Alle anderen Zielgruppen wurden 2020 mit dem Beratungsangebot zu einem geringeren Anteil erreicht: I.v. Drogen gebrauchende Menschen, Menschen in der Sexarbeit, Menschen in Haft, Jugendliche und auch die sonstige Allgemeinbevölkerung.

Im Bereich der personalkommunikativen Präventionskontakte im Rahmen von Projekten und Veranstaltungen zeigt sich ein anderes Bild. Der Anteil der Kontakte mit Schwulen und andere Männer, die Sex mit Männern haben, nahm erheblich ab (2019: 39 % | 2020 17 %). Hier wurden vermutlich vor allem die ausgefallenen CSD-Veranstaltungen wirksam. Mit den insgesamt massiv reduzierten Präventionskontakten wurden i.v. Drogengebrauchende (IVD) und Jugendliche (JUG) mit einem gestiegenen Anteil erreicht (IVD: 2019: 12 % | 2020: 29 % - JUG: 2019: 22 % | 2020: 30 %).

Mehrere Freie Träger berichteten, dass sie ihr HIV/STI-Testangebot vor dem Hintergrund eingeschränkter Zugänglichkeit des Testangebotes des Öffentlichen Gesundheitsdienstes (ÖGD) ausgeweitet haben. Gesundheitsämter haben, soweit ihnen das möglich war, ihre Angebote dahingehend verändert, dass zumindest die Beratung auch am Telefon oder online durchgeführt werden konnte. Es entstanden auch interessante Kooperationsprojekte, in denen das Beratungs- und Testangebot arbeitsteilig zwischen Freier Trägerschaft und ÖGD erfolgt.

Trotz aller Bemühungen sind aus Landesmitteln im Jahr 2020 rund 50 % weniger HIV-Tests durchgeführt worden. Zu HIV-Tests, die nicht aus Landesmitteln finanziert werden, liegen leider keine Daten vor.

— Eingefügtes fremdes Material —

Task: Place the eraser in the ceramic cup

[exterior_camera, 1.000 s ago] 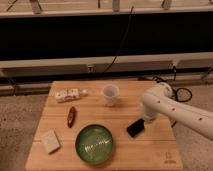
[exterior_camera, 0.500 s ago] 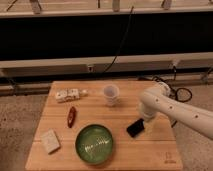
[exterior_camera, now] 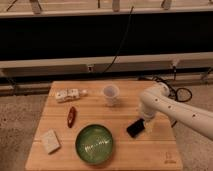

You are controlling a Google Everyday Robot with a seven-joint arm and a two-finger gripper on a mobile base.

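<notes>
The eraser (exterior_camera: pixel 134 128), a flat black block, lies on the wooden table right of the green bowl. The ceramic cup (exterior_camera: pixel 111 94), small, white and upright, stands near the table's back middle. My gripper (exterior_camera: pixel 148 124) hangs from the white arm (exterior_camera: pixel 170 107) that reaches in from the right. It sits just right of the eraser, at its edge, low over the table. The eraser and the cup are about a hand's width apart.
A green bowl (exterior_camera: pixel 94 143) sits at the front middle. A slim dark red object (exterior_camera: pixel 71 116) and a pale beige block (exterior_camera: pixel 49 141) lie on the left. A whitish packet (exterior_camera: pixel 68 94) lies at the back left. Cables trail on the floor to the right.
</notes>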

Die Pandemie hat auch das Engagement von Ehrenamtlichen erschwert. Sowohl die Zahl der freiwillig geleisteten Stunden als auch die Zahl der ehrenamtlich tätigen Personen haben von 2019 auf 2020 abgenommen (Stunden: 2019: 43.701 | 2020: 29.930 | Abnahme um 32 %; Personen: 2019: 812 | 2020: 681 | Abnahme um 16 %).

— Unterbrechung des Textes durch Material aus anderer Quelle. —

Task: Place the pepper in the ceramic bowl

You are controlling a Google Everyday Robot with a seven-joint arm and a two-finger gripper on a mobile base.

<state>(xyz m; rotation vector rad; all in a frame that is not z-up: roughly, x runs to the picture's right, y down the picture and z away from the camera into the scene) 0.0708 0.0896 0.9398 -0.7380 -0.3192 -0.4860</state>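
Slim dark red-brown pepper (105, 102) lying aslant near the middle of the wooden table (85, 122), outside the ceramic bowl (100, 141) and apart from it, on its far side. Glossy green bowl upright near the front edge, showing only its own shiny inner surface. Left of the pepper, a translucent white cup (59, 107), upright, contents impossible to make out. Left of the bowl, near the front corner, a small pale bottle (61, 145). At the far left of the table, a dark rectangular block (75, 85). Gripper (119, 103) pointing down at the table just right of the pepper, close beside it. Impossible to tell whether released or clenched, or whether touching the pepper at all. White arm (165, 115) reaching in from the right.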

Auch weiterhin wird der Verlauf der COVID-19-Pandemie die Angebote der HIV/STI-Prävention beeinflussen. Dem möglichen Anstieg von HIV-Spätdiagnosen sowie dem Verlust des Zugangs zu marginalisierten Gruppen muss so gut als möglich entgegengewirkt werden. Sollte die Pandemie abflachen, müssen die bestehenden Angebote auf ihre Niedrigschwelligkeit geprüft und, wo nötig, Zugangshürden wieder abgebaut werden.